"I've always liked playing with boys, from softball to hardball, and I love watching them, the way some like to watch us," Jill Freedman said. "I realize now I've been watching them for years, only I never thought about it that way. I thought in terms of adventure, excitement, curiosity, action…"
Freedman, whose prolific, award-winning street photography has recorded more than five decades of life in New York City, picked up a camera in the 60s and used it as a ticket into all the boys clubs she could find: the bars, the games, the firehouses, the police stations. She hung around long enough that the men stopped trying to impress her, so she could observe them in their natural states: comfortable around their own, telling jokes and lies, playing or fighting, and sometimes just being quiet.
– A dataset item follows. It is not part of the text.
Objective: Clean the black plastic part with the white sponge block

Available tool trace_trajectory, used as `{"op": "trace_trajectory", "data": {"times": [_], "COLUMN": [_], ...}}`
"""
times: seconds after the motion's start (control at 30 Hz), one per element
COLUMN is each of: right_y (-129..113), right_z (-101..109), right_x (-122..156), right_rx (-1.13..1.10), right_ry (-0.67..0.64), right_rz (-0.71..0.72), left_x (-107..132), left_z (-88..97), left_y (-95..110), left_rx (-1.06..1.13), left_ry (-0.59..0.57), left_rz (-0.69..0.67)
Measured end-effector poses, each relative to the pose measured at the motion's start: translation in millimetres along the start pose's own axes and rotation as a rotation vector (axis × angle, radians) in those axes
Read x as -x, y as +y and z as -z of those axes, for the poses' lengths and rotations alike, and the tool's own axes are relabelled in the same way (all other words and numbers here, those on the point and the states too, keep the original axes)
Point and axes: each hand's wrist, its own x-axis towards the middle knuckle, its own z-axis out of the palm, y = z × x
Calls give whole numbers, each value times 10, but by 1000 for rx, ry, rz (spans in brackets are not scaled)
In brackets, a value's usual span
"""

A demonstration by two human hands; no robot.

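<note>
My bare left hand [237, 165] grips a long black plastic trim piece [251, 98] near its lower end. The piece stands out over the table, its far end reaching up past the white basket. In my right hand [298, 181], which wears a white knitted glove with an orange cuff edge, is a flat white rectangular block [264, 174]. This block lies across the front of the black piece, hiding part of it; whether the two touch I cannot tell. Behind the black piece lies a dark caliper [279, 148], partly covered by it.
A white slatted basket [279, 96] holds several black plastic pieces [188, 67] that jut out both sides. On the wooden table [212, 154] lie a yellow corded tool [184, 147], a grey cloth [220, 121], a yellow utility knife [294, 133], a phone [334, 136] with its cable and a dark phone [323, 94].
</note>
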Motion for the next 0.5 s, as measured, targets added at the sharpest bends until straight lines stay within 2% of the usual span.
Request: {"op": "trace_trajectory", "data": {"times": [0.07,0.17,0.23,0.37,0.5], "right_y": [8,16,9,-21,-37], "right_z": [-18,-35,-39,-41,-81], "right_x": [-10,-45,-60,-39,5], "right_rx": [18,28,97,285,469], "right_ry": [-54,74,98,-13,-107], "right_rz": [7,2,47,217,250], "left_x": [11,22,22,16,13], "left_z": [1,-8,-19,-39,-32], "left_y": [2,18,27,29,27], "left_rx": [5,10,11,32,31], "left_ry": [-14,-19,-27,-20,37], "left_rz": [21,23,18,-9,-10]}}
In the 70s and 80s, she released books that portray the lives of those she thought of as "the good guys." Firehouse is a record of the men who fought fires in the Bronx and Harlem, whom she views as heroes. Street Cops examines New York City's police, and Freedman saw a distinction between the men she profiled, who she believed didn't fit the popular perception of a force rife with corruption, and the officers she called "bad guys," who liked to hurt people. But this unpublished portfolio goes outside those exclusive boys clubs and examines the more expansive identity of manhood. It's a culmination of her decades-long study of all types of men, seen through one woman's eyes. She photographed them with women, with children, with other men, and alone to understand what they're really like—funny, disgusting, adorable, crude.
"One minute you love them, the next you want to kill them," she said. "Just ask any woman."